“E esse pipa aí, da hora? Aonde você comprou?”. “Pô, foi no meu vizinho lá, o Hamilton.” “Será que ele faz um pra mim também?”. Com um legado de alegria e defesa das brincadeiras de rua, morreu nesta quinta-feira (21), Hamilton Souza Silva, 53, o Miltão Pipas, em decorrência de um câncer na região bucal.
Foi no boca a boca que a arte dele se tornou conhecida no Grajaú, extremo-sul de São Paulo. Ele começou a produzir os “papagaios” ainda na infância para soltar nos terrenos baldios do bairro.
Em 2013, inaugurou uma loja para a alegria da criançada. Da caçulinha até a gigante, em 2021, as criações dele foram parar no São Paulo Fashion Week, um dos eventos mais importantes de moda do mundo, durante o desfile Fluxo Milenar, da marca Mile Lab.
“Uma criança que nasce na periferia, ela já admira o pipa. Eu fui encantado dessa forma. Se tem uma coisa que me faz esquecer os problemas, é quando o pipa está no alto. O pipa é uma liberdade”, dizia.
Legado
O pipa era a grande paixão da vida de Miltão e o que mais o deixava feliz era ver o brilho nos olhos da molecada. O artesão também lutava contra o preconceito associado ao brinquedo, já que por muitas vezes o pipa foi marginalizado pelos pais.
“Ele fazia pipas alegre e colocava no ar pra criançada. Pessoas como o Hamilton são muito importantes, pois resgatam a nossa antiga infância. Tenho certeza absoluta que seu legado vai perdurar por muitos anos”, diz Anderson Costa, fundador do Na Rua, Sem Wi-fi, projeto que resgata antigas brincadeiras de rua.
‘As crianças que hoje são adultas e os mais pequenos, sempre vão lembrar: Eu comprava pipas lá no Miltão. Gratidão‘
Anderson Costa, fundador do Na Rua, Sem Wi-fi
A história dele foi contada pela primeira vez na Agência Mural em abril de 2022 em texto e no podcast Próxima Parada, no qual rendeu o Prêmio Sebrae de Jornalismo na etapa estadual São Paulo na categoria áudio. Em novembro do mesmo ano, Miltão foi personagem da série “Crias”, projeto financiado pelo ICFJ (International Center For Journalists).
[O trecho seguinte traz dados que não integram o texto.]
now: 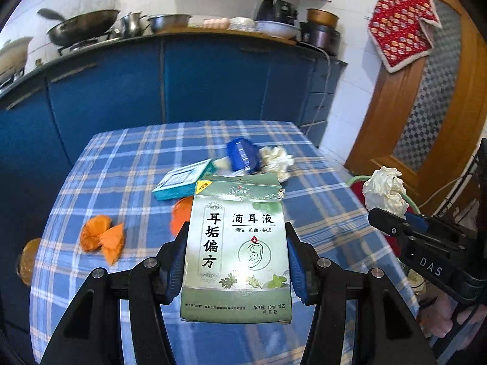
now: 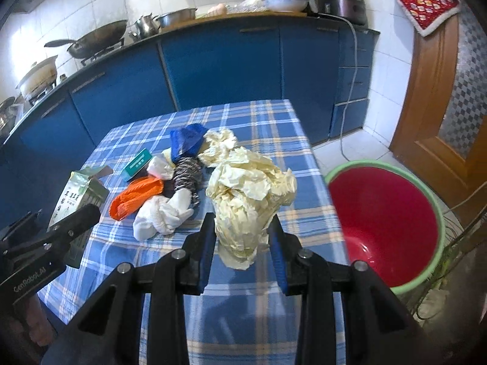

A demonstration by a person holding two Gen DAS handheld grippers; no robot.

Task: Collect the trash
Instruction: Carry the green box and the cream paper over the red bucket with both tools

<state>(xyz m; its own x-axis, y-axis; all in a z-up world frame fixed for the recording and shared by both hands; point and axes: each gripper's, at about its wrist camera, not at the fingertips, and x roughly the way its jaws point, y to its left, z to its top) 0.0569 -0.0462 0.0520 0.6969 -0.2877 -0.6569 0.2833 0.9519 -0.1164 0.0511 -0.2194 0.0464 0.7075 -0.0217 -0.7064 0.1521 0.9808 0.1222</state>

Com muito carinho, ele produziu uma pipa especial com o logo da Agência Mural que foi parar na sede e também no estado de Recife, onde mora o diretor de tecnologia Anderson Menezes.
Miltão foi inspiração para um filme e realizou uma participação especial no curta-metragem “O Pipa”, produzido por meio do edital do Programa Trânsitos para o Instituto Tomie Ohtake.
“É a ausência da alegria, da gentileza, do cuidado e do fortalecimento. O que fica do legado é ter tido a oportunidade de conhecer uma pessoa como ele, que fez todo o possível para fortalecer a sua família, seu trabalho e sua comunidade”, relata Léu Britto, fotojornalista da Agência Mural e assistência de direção do curta-metragem.
Recentemente, o Projeto Atalaia, que cuida de dependentes químicos da região, passou a produzir pipas pelo Miltão, já que ele estava em repouso por conta da enfermidade.
“Falar do Hamilton, é falar de família, de esperança e de abraço. Onde ele andava, ele levava a alegria. Hoje é um dia triste, porque estamos dando o adeus ao Miltão. Vai deixar muitas saudades, porque aquele sorriso é inesquecível”, relata Edvaldo Jorge, integrante do projeto.
‘O Grajaú precisa de pessoas como ele. Ele partiu, mas deixou um legado gigantesco‘
O último empreendimento foi a criação do Bar do Miltão em julho de 2023, em parceria com a Sabores Divinos. Mara Luiza Oliveira, fundadora da iniciativa, lamenta com pesar a perda do amigo. “Combateu o bom combate. Obrigada pela oportunidade de caminhar com a minha família. Tivemos momentos maravilhosos. Até breve, querido!”.
Miltão deixa a esposa, Claudineia, os filhos Ítalo Augusto e Ingrid Cristina Costa, e duas netas.